Lazo, presidente de la Asamblea Nacional y del Consejo de Estado, participaba en una jornada marcada por la discusión de las nuevas reformas económicas impulsadas por el régimen de Miguel Díaz-Canel. Estas medidas buscan presentarse como una respuesta urgente al colapso económico, los apagones, la escasez, la inflación y el deterioro social que vive el país.

Sin embargo, para muchos cubanos, la escena del dirigente con la mano temblorosa se convirtió en símbolo de algo más grande: el agotamiento de una generación política que ha gobernado durante décadas sin permitir renovación real, competencia democrática ni participación libre del pueblo.

El debate no debe reducirse a la salud personal de Esteban Lazo, sobre la cual no corresponde hacer diagnósticos a partir de un video. El punto central es político: ¿puede un país al borde del colapso seguir dependiendo de los mismos dirigentes que han administrado el fracaso durante tantos años?

La pregunta vuelve a cobrar fuerza en medio del anuncio de reformas económicas que el régimen presenta como profundas, pero que mantienen intacto el control del Partido Comunista. Para críticos dentro y fuera de Cuba, no se puede esperar una transformación real mientras las decisiones sigan en manos de la misma estructura política que llevó al país a la crisis actual.

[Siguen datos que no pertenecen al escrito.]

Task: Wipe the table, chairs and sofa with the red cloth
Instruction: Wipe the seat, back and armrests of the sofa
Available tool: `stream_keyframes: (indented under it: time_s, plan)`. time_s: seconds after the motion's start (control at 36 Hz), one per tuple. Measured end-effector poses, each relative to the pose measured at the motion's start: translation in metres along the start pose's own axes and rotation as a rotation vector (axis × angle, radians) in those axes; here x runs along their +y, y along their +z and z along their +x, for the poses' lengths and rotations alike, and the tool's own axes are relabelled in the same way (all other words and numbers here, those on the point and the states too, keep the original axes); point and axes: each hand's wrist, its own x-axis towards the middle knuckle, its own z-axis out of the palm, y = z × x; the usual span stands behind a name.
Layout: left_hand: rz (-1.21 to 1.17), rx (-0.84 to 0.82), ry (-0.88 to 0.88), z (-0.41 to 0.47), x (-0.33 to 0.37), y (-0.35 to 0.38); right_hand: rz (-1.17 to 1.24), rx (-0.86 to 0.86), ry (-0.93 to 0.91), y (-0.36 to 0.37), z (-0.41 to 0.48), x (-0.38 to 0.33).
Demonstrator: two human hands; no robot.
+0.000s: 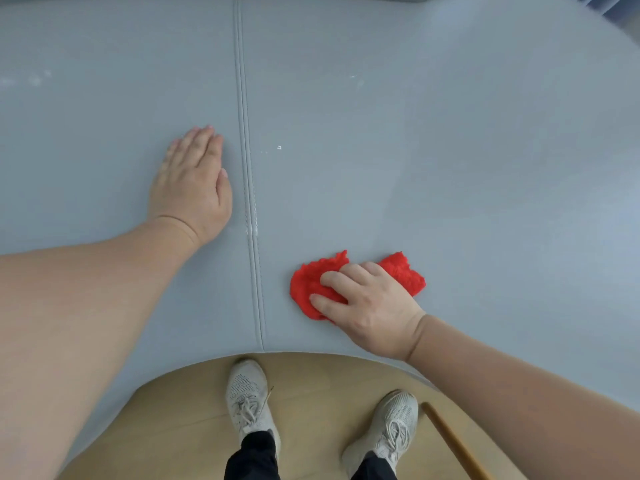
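A grey-blue sofa seat fills most of the head view, split by a stitched seam. The red cloth lies bunched on the right cushion near the front edge. My right hand presses down on the cloth, with its fingers curled into the fabric. My left hand rests flat, palm down, on the left cushion just left of the seam, holding nothing. A few small white specks lie on the right cushion beyond the cloth.
The sofa's front edge curves just in front of my two white sneakers on the light wooden floor. A thin wooden stick slants across the floor at the lower right. Faint white smudges mark the far left cushion.
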Motion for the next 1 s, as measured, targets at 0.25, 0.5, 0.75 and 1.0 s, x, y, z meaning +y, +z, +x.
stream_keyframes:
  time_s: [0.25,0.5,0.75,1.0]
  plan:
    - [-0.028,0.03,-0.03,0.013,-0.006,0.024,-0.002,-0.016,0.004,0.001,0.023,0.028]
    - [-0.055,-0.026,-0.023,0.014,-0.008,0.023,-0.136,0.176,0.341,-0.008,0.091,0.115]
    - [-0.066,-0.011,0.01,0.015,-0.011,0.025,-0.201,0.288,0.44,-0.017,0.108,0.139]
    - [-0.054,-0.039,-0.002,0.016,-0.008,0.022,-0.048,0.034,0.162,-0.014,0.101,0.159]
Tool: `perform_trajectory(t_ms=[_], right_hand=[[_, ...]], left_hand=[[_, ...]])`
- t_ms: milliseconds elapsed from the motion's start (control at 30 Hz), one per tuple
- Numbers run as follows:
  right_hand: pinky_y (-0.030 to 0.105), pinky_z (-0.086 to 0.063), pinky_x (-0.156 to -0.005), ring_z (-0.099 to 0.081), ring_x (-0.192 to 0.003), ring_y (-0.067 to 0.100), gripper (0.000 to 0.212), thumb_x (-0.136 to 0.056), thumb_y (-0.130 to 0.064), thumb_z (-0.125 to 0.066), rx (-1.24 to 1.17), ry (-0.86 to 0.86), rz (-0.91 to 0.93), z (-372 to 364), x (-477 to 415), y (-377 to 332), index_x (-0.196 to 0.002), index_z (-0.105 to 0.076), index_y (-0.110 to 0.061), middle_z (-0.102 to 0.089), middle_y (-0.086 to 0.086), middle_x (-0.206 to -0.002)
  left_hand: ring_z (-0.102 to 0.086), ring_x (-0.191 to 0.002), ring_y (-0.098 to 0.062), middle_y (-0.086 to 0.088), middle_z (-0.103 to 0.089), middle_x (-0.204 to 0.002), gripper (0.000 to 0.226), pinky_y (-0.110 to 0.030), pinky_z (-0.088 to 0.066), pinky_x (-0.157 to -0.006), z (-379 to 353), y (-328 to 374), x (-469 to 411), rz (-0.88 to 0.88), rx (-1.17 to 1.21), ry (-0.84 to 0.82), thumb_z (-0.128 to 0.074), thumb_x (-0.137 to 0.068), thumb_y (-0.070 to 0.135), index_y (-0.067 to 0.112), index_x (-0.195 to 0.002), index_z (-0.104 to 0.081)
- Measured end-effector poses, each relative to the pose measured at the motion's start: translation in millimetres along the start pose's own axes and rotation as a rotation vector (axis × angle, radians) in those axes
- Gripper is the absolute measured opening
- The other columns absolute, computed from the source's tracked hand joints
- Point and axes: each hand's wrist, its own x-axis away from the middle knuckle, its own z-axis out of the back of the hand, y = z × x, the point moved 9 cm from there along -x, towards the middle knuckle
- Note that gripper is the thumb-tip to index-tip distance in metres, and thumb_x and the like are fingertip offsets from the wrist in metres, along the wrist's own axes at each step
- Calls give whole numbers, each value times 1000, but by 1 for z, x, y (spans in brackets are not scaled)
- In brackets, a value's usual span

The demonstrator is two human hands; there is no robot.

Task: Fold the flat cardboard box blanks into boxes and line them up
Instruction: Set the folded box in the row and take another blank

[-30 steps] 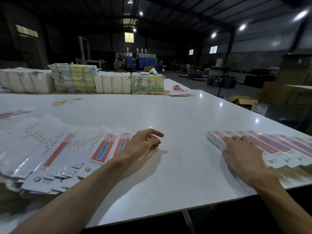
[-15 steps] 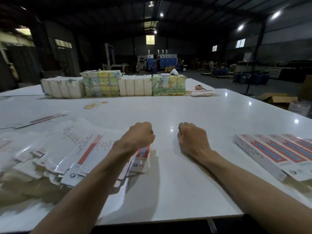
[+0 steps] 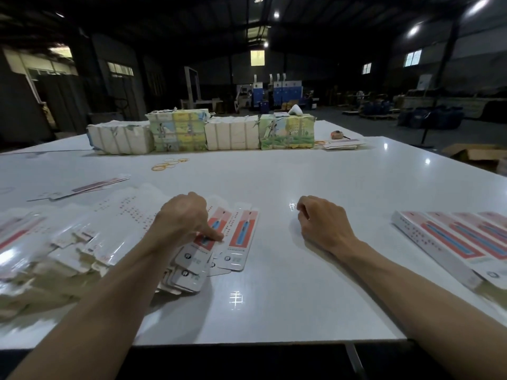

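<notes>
Head view: we look down on a white table [image 3: 274,176].
Left hand [image 3: 183,220]: lower centre-left, fingers curled onto the fanned flat blanks [image 3: 241,237], seemingly pinching one.
Right hand [image 3: 323,226]: centre, loosely curled, empty.
Folded boxes [image 3: 450,242]: right edge, side by side.
Bundles [image 3: 233,133]: upper centre.

Flat blanks [image 3: 109,229]: glossy white card with a red panel bearing a blue figure and rounded end flaps. They lie in a loose overlapping fan on the left of the worktop [image 3: 274,174], the rightmost blank [image 3: 242,237] fully exposed, and the left hand [image 3: 183,218] curls over the fan with its thumb pressed on a red panel. Folded boxes [image 3: 452,242]: long and slim with the same print, lying side by side in a touching, slanted row at the right edge.
</notes>
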Motion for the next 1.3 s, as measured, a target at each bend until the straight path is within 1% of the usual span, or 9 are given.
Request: perform_trajectory(t_ms=[133, 200, 300, 433, 567, 833, 933, 1133, 1300], right_hand=[[36, -47, -68, -61, -83, 27, 16, -95, -13, -47, -39, 6, -18, -1, -2, 3, -97, -62, -16, -66, -2, -92], [37, -48, -69, -62, -85, 27, 17, -95, -13, -47, -57, 2, -24, -1, -2, 4, -97, -63, -16, -67, -3, -93], [35, -47, -68, -63, -84, 22, 20, -98, -13, -50, -155, 59, -35, 3, -3, 6, -104, -68, -17, -68, -8, -91], [22, -43, -65, -57, -71, 4, 21, -101, -9, -58, -424, 324, 56, 38, -5, 6, -116, -69, -17, -62, -12, -86], [13, -56, -76, -61, -106, 14, 26, -107, -17, -55, -559, 467, 140, 61, -5, 7, -133, -56, -17, -55, -5, -118], [42, -57, -100, -56, -124, 18, 37, -105, -32, -55, -375, 306, 42, 42, -10, 14, -136, -60, -12, -53, 2, -140], [44, -60, -93, -61, -116, 17, 35, -106, -32, -54, -382, 214, 63, 36, -12, 11, -132, -66, -12, -57, -1, -134], [39, -58, -99, -62, -122, 20, 25, -104, -20, -62, -452, 124, 64, 31, -14, 4, -125, -72, -11, -63, 3, -138], [42, -54, -103, -62, -117, 20, 14, -101, -14, -65, -532, 87, 126, 30, -11, -8, -114, -70, -10, -67, 4, -130]], left_hand=[[-47, -134, -35, -19, -37, -145, 116, -48, -53, -102, 5, 10, 0, -15, 55, 95, -92, -74, 49, 7, -156, -20], [-56, -127, -34, -18, -44, -142, 91, -46, -57, -93, 9, 21, 0, -66, 129, 102, -81, -89, 36, 9, -154, -23], [-72, -96, -27, -9, -70, -115, 37, -43, -61, -78, 19, 39, -2, -191, 291, 39, -64, -101, 33, 8, -126, -54], [-79, -91, -33, -16, -78, -104, 23, -52, -65, -85, 3, 89, 3, -318, 954, -297, -61, -103, 18, 3, -120, -62], [-75, -104, -43, -24, -74, -118, 36, -53, -63, -87, -32, 154, 20, -415, 1369, -639, -61, -101, 6, 8, -135, -49], [-79, -82, -26, -8, -79, -98, 44, -32, -62, -67, -63, 174, 15, -553, 1480, -485, -75, -89, 27, 19, -129, -58], [-80, -83, -27, -9, -79, -97, 38, -32, -63, -66, -70, 171, 16, -603, 1569, -515, -76, -91, 22, 16, -125, -59], [-77, -96, -38, -18, -76, -107, 65, -45, -63, -76, -76, 170, 14, -514, 1720, -571, -77, -84, 9, 28, -139, -50], [-76, -76, -29, -15, -74, -93, 46, -36, -62, -65, -69, 155, 9, -401, 1726, -445, -62, -104, 37, 12, -141, -52]])
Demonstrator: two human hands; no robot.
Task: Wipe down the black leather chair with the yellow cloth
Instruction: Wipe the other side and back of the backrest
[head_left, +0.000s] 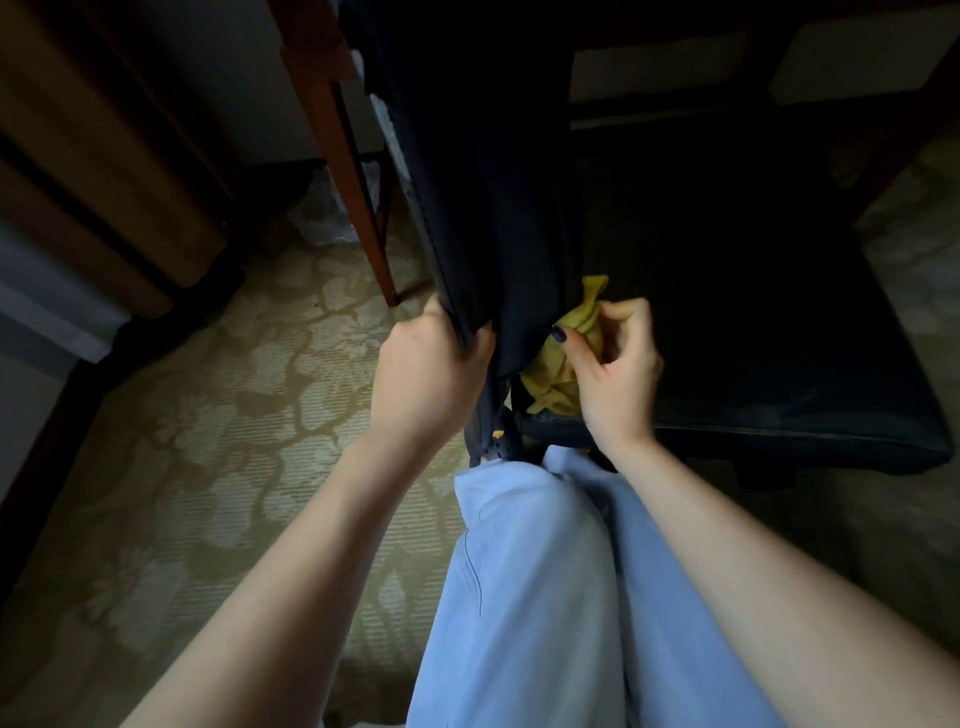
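Observation:
The black leather chair (753, 322) fills the upper right, its seat dark and its backrest rising up the middle of the view. My left hand (426, 374) grips the lower edge of the backrest, fingers curled round it. My right hand (613, 369) pinches the crumpled yellow cloth (561, 374) against the seat's back corner, where the seat meets the backrest. Part of the cloth is hidden behind my fingers and the backrest edge.
A wooden table leg (358, 197) stands left of the chair. Patterned green carpet (218, 426) covers the floor. Dark wooden furniture (93, 171) lines the left side. My legs in light blue trousers (545, 597) are right in front of the chair.

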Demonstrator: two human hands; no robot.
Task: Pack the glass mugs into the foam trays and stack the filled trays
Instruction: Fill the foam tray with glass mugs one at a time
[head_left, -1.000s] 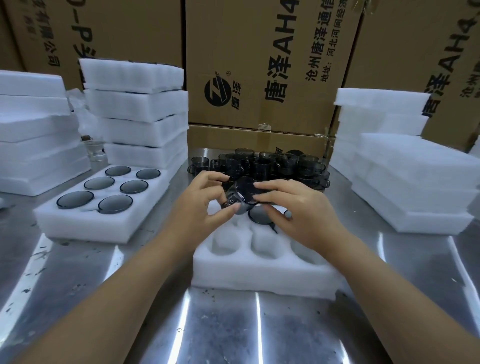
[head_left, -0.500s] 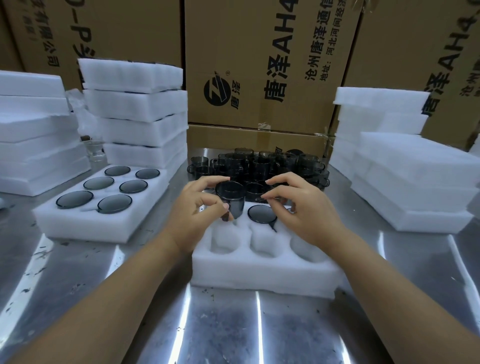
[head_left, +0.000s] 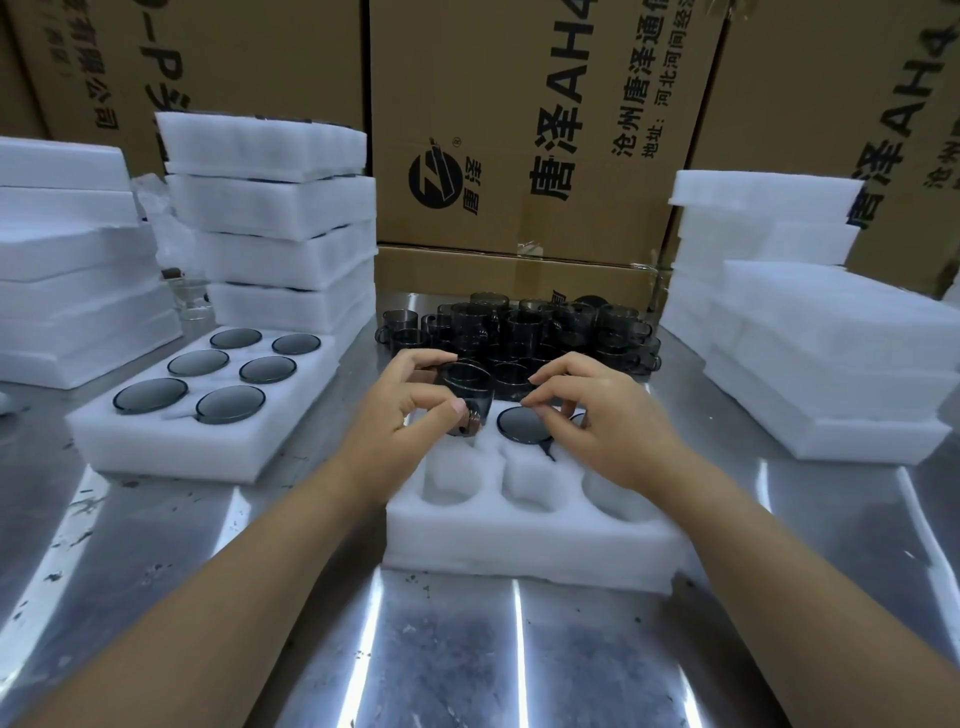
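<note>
Your left hand (head_left: 410, 415) has thumb and fingers curled round a dark mug (head_left: 467, 387), which is upright with its mouth up. It sits over the far-left pocket of the foam tray (head_left: 519, 545), so the move looks to be straight down (the handle seems to face you). Your right hand (head_left: 608, 415) hovers, curled, over the seated mug (head_left: 522, 423) next door. I cannot tell whether it touches that mug.

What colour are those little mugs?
The glass mugs are a dark smoky grey, clearest in the head view.
</note>
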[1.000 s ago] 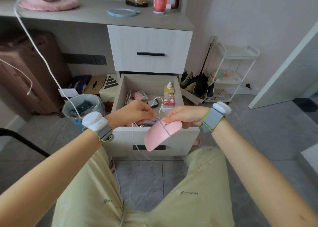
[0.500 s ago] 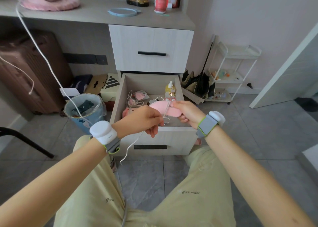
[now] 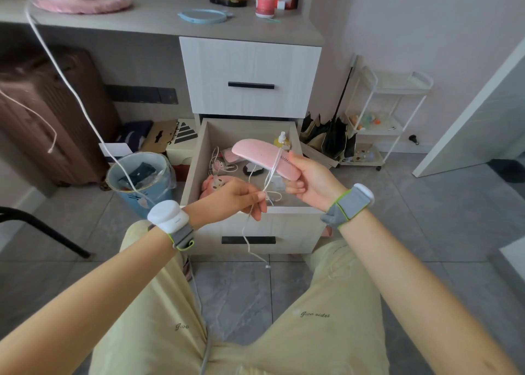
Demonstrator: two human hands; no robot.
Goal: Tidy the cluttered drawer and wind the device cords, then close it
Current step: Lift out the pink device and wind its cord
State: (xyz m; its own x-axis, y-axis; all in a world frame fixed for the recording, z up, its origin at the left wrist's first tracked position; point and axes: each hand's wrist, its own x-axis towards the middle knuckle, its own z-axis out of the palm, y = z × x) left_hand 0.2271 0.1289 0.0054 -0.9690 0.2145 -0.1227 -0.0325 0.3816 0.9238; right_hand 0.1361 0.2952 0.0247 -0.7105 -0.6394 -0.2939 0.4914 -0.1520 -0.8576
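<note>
The lower drawer [image 3: 287,218] stands pulled open in front of me. My right hand [image 3: 312,180] grips a curved pink device [image 3: 262,156] by its right end, raised over the drawer. A thin white cord [image 3: 271,173] loops once around the device. My left hand [image 3: 237,198] pinches that cord just below the device, and the loose end with its plug [image 3: 267,266] dangles in front of the drawer face. Inside the drawer lie a pink pig-shaped item [image 3: 217,183], tangled white cords [image 3: 217,164], a dark round item [image 3: 252,169] and a small yellow bottle [image 3: 282,141].
A blue bin [image 3: 142,181] stands left of the drawer, with a brown suitcase [image 3: 51,116] behind it. A long white cable [image 3: 65,82] hangs from the desk top. A folded umbrella [image 3: 329,139] and a white trolley [image 3: 383,119] are on the right. The upper drawer [image 3: 250,76] is closed.
The pink device rose from the drawer's front edge to above the drawer and turned level. My left hand drew the cord down, and more loose cord hangs below it.
</note>
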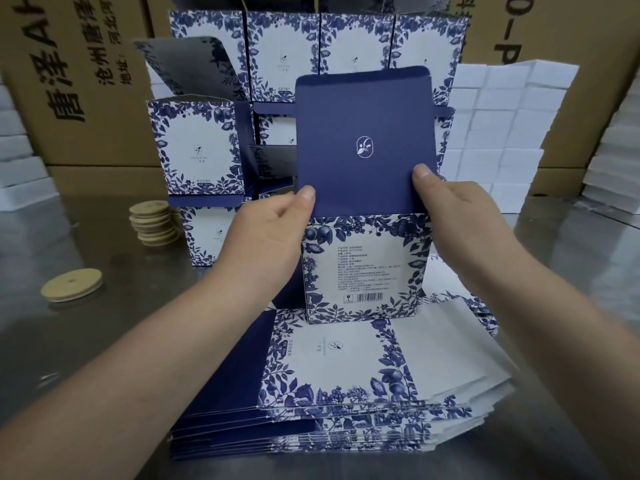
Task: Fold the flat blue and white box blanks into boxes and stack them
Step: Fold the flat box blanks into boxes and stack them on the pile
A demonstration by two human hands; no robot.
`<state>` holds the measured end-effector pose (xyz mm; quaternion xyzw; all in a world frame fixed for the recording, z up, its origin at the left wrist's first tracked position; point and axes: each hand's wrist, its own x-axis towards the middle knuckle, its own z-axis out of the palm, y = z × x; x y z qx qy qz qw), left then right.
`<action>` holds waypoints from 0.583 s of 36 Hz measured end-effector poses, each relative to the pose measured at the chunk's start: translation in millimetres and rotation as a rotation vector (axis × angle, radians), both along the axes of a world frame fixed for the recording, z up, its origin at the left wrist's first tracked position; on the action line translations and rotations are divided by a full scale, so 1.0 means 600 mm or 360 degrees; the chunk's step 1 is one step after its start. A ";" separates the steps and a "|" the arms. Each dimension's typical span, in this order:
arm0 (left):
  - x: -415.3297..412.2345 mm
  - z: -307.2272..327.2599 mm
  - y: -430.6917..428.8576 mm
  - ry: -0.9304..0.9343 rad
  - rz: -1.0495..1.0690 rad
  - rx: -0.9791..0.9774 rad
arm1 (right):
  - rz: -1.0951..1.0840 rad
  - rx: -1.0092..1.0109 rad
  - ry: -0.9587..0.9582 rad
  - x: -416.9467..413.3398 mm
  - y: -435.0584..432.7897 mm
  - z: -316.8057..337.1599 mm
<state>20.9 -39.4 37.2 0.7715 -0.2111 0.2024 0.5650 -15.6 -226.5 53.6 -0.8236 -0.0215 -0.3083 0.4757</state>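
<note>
I hold one blue and white box (363,271) upright over the pile of flat blanks (332,386) near the table's front. Its dark blue lid flap (363,140) stands straight up, logo facing me. My left hand (273,233) grips the box's left side, thumb on the flap's lower left corner. My right hand (457,216) grips the right side, thumb pressed on the flap's lower right. Behind, folded boxes (318,46) are stacked in rows, several with open flaps.
A short stack of round wooden discs (154,223) and a single disc (71,285) lie on the steel table (86,341) at left. Brown cartons (79,81) and white foam blocks (502,133) line the back.
</note>
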 end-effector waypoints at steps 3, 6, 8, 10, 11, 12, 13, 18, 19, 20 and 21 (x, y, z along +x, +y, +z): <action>0.001 0.000 0.000 -0.0021 0.0006 0.0021 | -0.0009 0.0019 0.0029 0.001 0.002 0.002; 0.002 -0.001 0.001 -0.0024 0.0005 0.0014 | -0.0035 0.0035 0.0049 0.001 0.005 0.003; 0.003 -0.002 0.000 -0.0013 -0.0016 -0.0007 | -0.0062 0.0039 0.0050 0.003 0.004 0.003; 0.005 -0.004 -0.002 -0.0029 -0.0003 -0.0026 | -0.0077 0.0042 0.0051 0.006 0.003 0.002; 0.006 -0.005 -0.002 -0.0051 0.0015 -0.0035 | -0.0083 0.0047 0.0049 0.007 0.002 0.001; 0.006 -0.006 -0.002 -0.0071 0.0035 -0.0036 | -0.0083 0.0058 0.0048 0.009 0.001 0.000; 0.007 -0.007 -0.002 -0.0090 0.0053 -0.0032 | -0.0073 0.0080 0.0045 0.010 0.001 -0.001; 0.008 -0.009 -0.004 -0.0160 0.0107 -0.0045 | -0.0110 0.0153 -0.0014 0.013 -0.004 -0.006; 0.008 -0.010 -0.004 -0.0168 0.0116 -0.0042 | -0.0101 0.0181 -0.0014 0.013 -0.004 -0.006; 0.007 -0.010 -0.005 -0.0175 0.0124 -0.0040 | -0.0085 0.0219 -0.0018 0.014 -0.004 -0.006; 0.007 -0.011 -0.005 -0.0178 0.0129 -0.0043 | -0.0068 0.0256 -0.0023 0.014 -0.002 -0.006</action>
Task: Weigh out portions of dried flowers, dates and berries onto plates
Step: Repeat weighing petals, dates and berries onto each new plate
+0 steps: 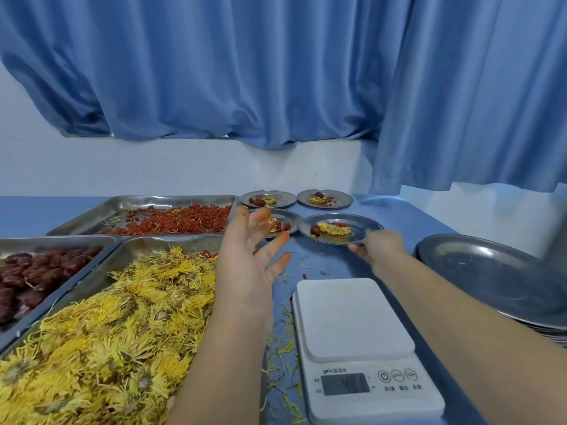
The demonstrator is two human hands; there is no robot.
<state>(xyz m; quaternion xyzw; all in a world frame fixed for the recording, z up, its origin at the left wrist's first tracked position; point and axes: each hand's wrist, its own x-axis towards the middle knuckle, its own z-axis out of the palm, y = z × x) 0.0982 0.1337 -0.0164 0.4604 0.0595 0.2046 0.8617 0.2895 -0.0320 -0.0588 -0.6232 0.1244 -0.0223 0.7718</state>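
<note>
A filled plate (pixel 352 237) is gripped at its rim by the right hand (pixel 379 245) and set among finished portions. The left hand (pixel 250 256) is held open, fingers (pixel 277 240) spread. An empty plate (pixel 491 271) is probably needed next on the scale (pixel 352 317).

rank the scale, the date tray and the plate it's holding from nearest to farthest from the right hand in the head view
1. Plate: its near rim is in the right hand's grip, at the back of the table.
2. Scale: just toward the person from that hand, on the right side.
3. Date tray: far across on the left edge, beyond the left hand and the flower tray.
</note>
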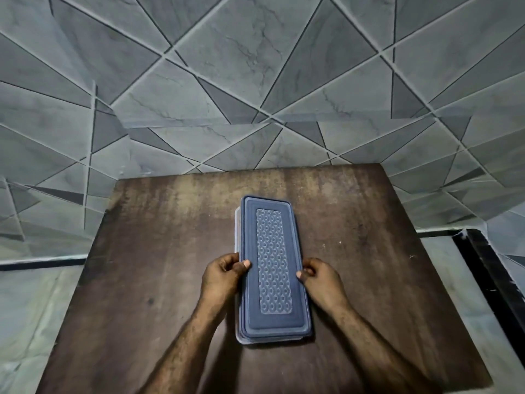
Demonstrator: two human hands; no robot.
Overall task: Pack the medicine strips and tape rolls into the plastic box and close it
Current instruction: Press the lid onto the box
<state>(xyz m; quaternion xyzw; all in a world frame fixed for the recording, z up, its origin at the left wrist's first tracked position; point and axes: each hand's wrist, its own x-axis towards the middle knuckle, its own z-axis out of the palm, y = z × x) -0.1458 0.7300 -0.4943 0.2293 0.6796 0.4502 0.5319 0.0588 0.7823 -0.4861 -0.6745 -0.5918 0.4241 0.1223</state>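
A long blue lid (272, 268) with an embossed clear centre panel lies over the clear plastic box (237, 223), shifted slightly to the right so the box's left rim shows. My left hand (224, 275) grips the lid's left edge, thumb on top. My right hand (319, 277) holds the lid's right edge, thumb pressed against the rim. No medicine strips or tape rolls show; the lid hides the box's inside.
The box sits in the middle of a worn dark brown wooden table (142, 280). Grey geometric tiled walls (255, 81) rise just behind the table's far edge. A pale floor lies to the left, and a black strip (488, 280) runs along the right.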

Los cubanos enfrentan apagones prolongados, falta de alimentos, hospitales sin recursos, pensiones miserables, salarios pulverizados y una emigración masiva que ha separado a familias enteras. Mientras tanto, la cúpula del poder continúa hablando de resistencia, perfeccionamiento y cambios controlados desde arriba.

La imagen de Lazo durante la sesión parlamentaria fue interpretada por muchos como una metáfora del propio sistema: un poder envejecido, agotado y desconectado de la urgencia de un pueblo que reclama soluciones, libertad y futuro.

La Asamblea Nacional, lejos de funcionar como un parlamento plural, continúa operando como espacio de ratificación de decisiones tomadas previamente por el Partido Comunista. En ese escenario, las reformas económicas no nacen de un debate democrático, sino de una estructura cerrada donde el ciudadano común no decide.

El episodio también reabre el debate sobre la falta de relevo real en Cuba. Aunque el régimen ha colocado figuras más jóvenes en algunos cargos, el poder político, militar y económico sigue condicionado por la vieja guardia y por una lógica de continuidad que impide cambios de fondo.

Para muchos cubanos, el problema no es la edad de un dirigente en particular, sino el hecho de que el país no pueda elegir libremente a quienes lo gobiernan. En una democracia, la ciudadanía decide cuándo un liderazgo debe continuar y cuándo debe retirarse. En Cuba, esa decisión sigue secuestrada por el partido único.

Las imágenes de Esteban Lazo han generado comentarios porque aparecen en un momento especialmente delicado. El régimen pide confianza en nuevas reformas, pero la población observa a los mismos rostros, las mismas consignas y las mismas promesas que durante años no resolvieron la crisis.

Cuba no necesita solo cambios económicos anunciados desde una tribuna. Necesita instituciones libres, renovación política, elecciones democráticas, transparencia y dirigentes que respondan ante el pueblo.

El temblor de una mano puede ser un detalle visual. Pero el temblor de un sistema entero es lo que millones de cubanos sienten cada día cuando viven sin luz, sin comida suficiente, sin derechos y sin esperanza dentro de su propio país.